## SOURCE MATERIAL
^^^^

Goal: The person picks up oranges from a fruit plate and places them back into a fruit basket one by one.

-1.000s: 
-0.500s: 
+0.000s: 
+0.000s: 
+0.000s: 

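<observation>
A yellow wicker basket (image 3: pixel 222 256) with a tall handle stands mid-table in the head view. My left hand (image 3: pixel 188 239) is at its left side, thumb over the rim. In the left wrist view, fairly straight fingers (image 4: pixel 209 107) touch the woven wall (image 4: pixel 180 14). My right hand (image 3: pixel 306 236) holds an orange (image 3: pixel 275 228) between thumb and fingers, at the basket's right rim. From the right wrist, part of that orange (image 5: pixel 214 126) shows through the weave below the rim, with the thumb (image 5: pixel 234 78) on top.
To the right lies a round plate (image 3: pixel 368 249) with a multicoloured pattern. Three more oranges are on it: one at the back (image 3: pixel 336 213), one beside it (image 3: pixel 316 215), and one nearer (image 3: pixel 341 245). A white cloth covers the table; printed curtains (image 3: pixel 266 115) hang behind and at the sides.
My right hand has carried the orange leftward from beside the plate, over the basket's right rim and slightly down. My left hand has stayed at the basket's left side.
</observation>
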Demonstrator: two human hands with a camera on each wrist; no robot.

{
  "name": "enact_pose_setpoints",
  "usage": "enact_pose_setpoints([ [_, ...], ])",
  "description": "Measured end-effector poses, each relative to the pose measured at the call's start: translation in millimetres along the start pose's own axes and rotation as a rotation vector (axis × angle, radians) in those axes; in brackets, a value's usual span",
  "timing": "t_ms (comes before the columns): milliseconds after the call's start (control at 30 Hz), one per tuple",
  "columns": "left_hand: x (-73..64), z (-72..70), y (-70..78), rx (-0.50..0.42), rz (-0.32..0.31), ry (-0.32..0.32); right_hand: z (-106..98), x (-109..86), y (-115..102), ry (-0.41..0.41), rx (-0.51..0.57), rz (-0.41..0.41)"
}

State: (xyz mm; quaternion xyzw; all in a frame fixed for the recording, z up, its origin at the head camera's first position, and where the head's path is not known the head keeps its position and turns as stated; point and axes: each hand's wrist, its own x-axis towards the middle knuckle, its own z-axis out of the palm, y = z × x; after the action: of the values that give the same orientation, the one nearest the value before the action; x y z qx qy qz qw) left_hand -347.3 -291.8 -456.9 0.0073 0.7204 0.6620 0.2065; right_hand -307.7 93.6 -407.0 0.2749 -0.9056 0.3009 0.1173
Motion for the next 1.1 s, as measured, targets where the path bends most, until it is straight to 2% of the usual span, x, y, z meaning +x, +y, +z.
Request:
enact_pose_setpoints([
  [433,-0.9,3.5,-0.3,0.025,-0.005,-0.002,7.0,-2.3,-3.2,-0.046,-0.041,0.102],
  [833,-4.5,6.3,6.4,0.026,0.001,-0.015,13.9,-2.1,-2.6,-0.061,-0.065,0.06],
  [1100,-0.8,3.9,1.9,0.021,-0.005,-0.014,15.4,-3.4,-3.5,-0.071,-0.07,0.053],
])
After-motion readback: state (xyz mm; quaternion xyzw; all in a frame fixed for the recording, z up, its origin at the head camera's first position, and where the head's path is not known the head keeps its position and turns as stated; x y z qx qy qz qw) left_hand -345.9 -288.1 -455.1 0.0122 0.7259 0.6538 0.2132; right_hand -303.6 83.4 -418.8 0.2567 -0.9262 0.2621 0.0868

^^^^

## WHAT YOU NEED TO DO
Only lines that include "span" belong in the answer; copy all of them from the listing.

## COMPLETED TASK
  "description": "Measured end-effector poses, each relative to the pose measured at the call's start: translation in millimetres along the start pose's own axes and rotation as a rotation vector (axis × angle, radians) in those axes; in brackets, a value's usual span",
Motion for the next 1.1 s, as measured, targets where the path bends most, until it is straight to 2% of the usual span, x, y, z meaning +x, +y, +z.

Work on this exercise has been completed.